The following variables were measured or calculated: onset time (sec) from initiation of the rocuronium injection to 95% depression of T1; duration 25% (Dur 25%), the time from initiation of rocuronium administration to spontaneous recovery of T1 height to 25% of the final T1 value; recovery index (min), spontaneous recovery of T1 from 25% to 75% of the final T1 value; TOFR70 (min), spontaneous recovery of TOF ratios to 70%. All data were collected and analyzed on a desktop computer with the TOF Watch SX monitor software (Version 2.2.INT).

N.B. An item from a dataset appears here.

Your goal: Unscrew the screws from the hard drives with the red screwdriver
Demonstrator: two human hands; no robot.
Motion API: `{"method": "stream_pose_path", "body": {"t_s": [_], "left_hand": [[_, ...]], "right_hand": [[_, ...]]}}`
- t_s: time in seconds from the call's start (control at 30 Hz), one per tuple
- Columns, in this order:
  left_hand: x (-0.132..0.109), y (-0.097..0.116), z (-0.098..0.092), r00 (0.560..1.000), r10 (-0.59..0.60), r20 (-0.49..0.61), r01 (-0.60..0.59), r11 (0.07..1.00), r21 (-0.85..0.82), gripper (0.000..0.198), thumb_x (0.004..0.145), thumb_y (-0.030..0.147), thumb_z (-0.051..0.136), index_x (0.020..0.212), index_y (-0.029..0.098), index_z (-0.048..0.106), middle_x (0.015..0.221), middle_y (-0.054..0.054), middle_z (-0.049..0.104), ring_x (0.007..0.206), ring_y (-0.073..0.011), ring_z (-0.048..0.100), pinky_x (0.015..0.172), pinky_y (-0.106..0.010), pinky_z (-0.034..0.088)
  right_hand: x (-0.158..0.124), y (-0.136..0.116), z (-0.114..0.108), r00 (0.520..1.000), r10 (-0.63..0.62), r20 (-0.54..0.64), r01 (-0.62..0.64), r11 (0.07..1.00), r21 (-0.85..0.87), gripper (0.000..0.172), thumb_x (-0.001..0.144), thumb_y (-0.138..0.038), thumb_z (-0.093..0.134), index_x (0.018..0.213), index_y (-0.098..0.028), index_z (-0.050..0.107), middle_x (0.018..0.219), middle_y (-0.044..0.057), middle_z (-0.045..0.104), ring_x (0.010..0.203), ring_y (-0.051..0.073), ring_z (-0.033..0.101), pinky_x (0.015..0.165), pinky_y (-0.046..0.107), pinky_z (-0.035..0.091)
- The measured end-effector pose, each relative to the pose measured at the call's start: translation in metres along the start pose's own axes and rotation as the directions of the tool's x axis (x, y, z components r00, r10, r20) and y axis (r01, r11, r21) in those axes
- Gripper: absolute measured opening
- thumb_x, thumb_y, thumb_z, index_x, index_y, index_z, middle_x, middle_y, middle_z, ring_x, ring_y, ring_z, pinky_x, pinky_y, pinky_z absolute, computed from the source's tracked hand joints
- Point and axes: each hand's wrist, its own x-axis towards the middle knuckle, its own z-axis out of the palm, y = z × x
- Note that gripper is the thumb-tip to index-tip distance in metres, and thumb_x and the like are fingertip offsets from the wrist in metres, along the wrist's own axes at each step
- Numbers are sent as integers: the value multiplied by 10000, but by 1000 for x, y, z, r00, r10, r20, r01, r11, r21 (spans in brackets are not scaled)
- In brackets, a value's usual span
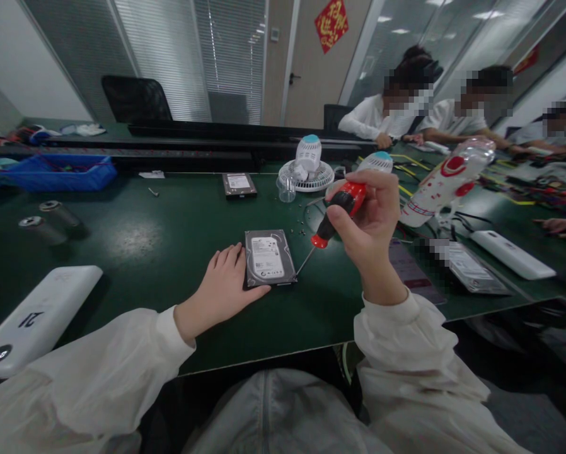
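A hard drive [270, 257] is laid flat, label up, at the centre of the frame on the green surface [169, 227], with its long axis running from the near edge toward the far edge. The left hand [226, 284] is spread beside it at centre-left with the grip released: the fingers are rested against the drive's left edge and the thumb is stretched along its near edge. The right hand [370, 221] is raised at centre-right, above and to the right of the drive, with its grip clenched on the red-and-black handle of a screwdriver [342, 205]. The tool's long axis is slanted down and to the left, so the thin shaft is pointed at the drive's lower right corner; whether the tip is touching cannot be told. A second drive [238, 184] and a small white fan [311, 167] are set farther back, well apart.
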Motion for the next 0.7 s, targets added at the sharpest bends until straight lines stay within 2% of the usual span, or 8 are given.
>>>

Blood samples and rocuronium concentration analysis
Venous blood samples (3 ml) were taken 2 min prior to and at 30, 60, 90, 120 and 180 min following administration of rocuronium. The samples were anti-coagulated with sodium heparin and were immediately centrifuged at 2500 rpm for 5 min. Plasma (2 ml) was mixed with 1 M sodium dihydrogen phosphate (0.5 ml) and stored at -80°C for further analysis.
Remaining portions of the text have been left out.